Have some time before the show? Explore the Hudson Museum’s Holdings from Africa!
On the First Level of the Collins Center:
- Visit a mini exhibit of African Collections that will feature masks, ancestor figures, a prestige stool, weaponry and jewelry. You can also visit all of the Museum’s African holdings on-line by exploring them by clicking here.
On the 2nd Level in the Hudson Museum:
- Find the cases in the World Cultures Gallery with a map of Africa—the map will direct you to the sections of the gallery that feature holdings from this continent.
While you are in the Museum, please visit the other galleries:
Merritt Gallery Explore the Leo and Florence Shay Collection of Wabanaki brown ash and sweetgrass baskets and basketmaking tools. These extraordinary holdings, collected by Robert Anderson, a Penobscot tribal member, documents basketmaking from the 1800s to the present.
Minsky Gallery In preparation for the repatriation of a Tlingit Frog Clan helmet (HM5040), the Hudson Museum worked with an interdisciplinary group from the University of Maine Advanced Structures & Composites Center and Intermedia Program to create a replica. Explore the project and see the replica and original displayed side-by-side.
Wabanaki Gallery The Native people of Maine have legends that tell of how the Creator made a being: Gluskabe. Gluskabe made the people and taught them how to respect and use the natural resources of their world, especially the trees and plants. He showed them how to make baskets, birchbark containers and canoes, and how to carve. Among the Hudson Museum’s holdings are over 500 examples of the material culture of Maine’s Maliseet, Mi’kmaq, Passamaquoddy, and Penobscot peoples and hundreds of historic images.
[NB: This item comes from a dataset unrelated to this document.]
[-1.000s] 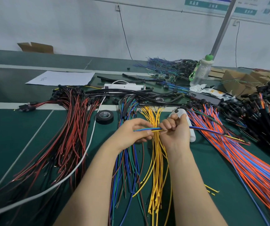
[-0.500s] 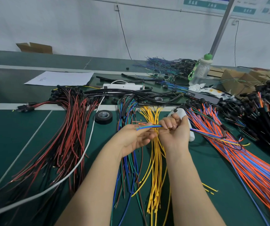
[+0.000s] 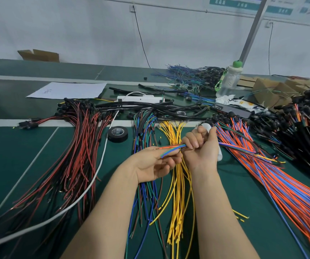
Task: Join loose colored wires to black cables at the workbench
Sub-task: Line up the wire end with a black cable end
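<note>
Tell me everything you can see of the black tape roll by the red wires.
The black tape roll lies flat, hole up, on the green workbench between the red-and-black wire bundle and the multicoloured wire bundle. It looks like glossy electrical tape with a shiny inner core. A white cable passes its left edge. Nothing holds it.

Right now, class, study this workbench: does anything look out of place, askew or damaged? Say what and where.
Nothing looks damaged or spilled. Two small oddities: a few stray yellow wires lie apart from the yellow bundle, to its right, and a white cable runs across the red-and-black wire pile.
</note>
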Action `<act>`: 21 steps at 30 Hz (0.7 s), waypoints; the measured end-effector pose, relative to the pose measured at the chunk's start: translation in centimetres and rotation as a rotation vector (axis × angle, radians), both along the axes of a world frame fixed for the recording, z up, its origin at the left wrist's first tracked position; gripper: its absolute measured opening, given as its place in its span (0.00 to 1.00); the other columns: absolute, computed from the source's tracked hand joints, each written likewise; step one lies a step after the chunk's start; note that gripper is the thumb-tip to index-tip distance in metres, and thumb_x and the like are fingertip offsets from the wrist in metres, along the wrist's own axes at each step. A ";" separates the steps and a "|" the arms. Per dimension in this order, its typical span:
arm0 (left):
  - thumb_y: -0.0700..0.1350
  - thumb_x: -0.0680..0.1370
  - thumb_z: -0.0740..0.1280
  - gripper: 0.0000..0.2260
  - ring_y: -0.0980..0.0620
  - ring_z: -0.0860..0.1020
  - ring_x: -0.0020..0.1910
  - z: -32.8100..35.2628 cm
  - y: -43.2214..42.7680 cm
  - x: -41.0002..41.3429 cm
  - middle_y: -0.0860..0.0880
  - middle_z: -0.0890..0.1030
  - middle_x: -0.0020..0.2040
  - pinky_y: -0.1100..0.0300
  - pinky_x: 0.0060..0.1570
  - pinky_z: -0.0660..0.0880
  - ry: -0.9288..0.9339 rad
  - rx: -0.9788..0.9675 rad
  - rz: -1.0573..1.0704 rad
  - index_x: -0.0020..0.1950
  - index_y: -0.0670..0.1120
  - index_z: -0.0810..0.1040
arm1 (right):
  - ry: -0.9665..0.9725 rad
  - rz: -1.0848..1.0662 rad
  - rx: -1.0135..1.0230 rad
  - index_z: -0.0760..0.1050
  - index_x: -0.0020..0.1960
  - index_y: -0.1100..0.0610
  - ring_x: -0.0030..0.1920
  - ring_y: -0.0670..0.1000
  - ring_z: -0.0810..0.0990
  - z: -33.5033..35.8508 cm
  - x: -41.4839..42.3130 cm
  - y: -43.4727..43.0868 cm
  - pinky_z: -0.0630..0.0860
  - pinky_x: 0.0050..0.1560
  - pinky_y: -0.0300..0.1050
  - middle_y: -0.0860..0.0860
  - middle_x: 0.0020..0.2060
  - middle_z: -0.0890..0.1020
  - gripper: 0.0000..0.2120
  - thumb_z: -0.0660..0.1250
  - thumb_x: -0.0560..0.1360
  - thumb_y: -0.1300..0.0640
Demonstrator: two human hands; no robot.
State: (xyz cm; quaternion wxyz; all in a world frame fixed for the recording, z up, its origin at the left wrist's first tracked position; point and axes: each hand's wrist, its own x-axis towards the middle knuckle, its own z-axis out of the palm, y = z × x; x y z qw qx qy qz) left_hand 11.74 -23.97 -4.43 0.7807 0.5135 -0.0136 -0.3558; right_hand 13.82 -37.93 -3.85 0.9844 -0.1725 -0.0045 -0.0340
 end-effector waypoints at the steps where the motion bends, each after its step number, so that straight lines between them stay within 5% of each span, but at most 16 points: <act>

This assemblage includes brown ash splint and sweet grass basketry dating from 1850 to the present along with an important collection of basketmaking tools and molds, birchbark containers and implements, rootclubs, crooked knives, snowshoes, beadwork, and three full-size canoes.
These objects, and collections on loan from other Museums in New England, are presented in this exhibit, together with audio and video footage of fifteen Wabanaki artists. The film footage documents how raw materials are gathered and prepared, and how each of the artforms is made. These film segments are available to explore in two Native Voices kiosks.
Across from the presentation of Wabanaki material culture, UMaine researchers present their research and collections. These collections have rarely been exhibited to the public and until now have been used almost exclusively for research. This portion of the exhibit includes artifacts gathered by UMaine archaeological projects and housed in the collections of the Northeast Archaeology Lab. Points, scrapers, adzes, awls, and potsherds from a wide variety of archaeological sites may be found as well as evidence of the Ice Age in Maine. In addition to the archaeological collection, a time-lapse presentation shows the glaciation of Maine during the ice age, the receding of glaciers and the appearance of land, the types of vegetation and animal life that developed in the state, the changing of plant and animal species over time, and the peopling of Maine. This segment draws on research of the Climate Change Institute to assess the impact of these changes on our state.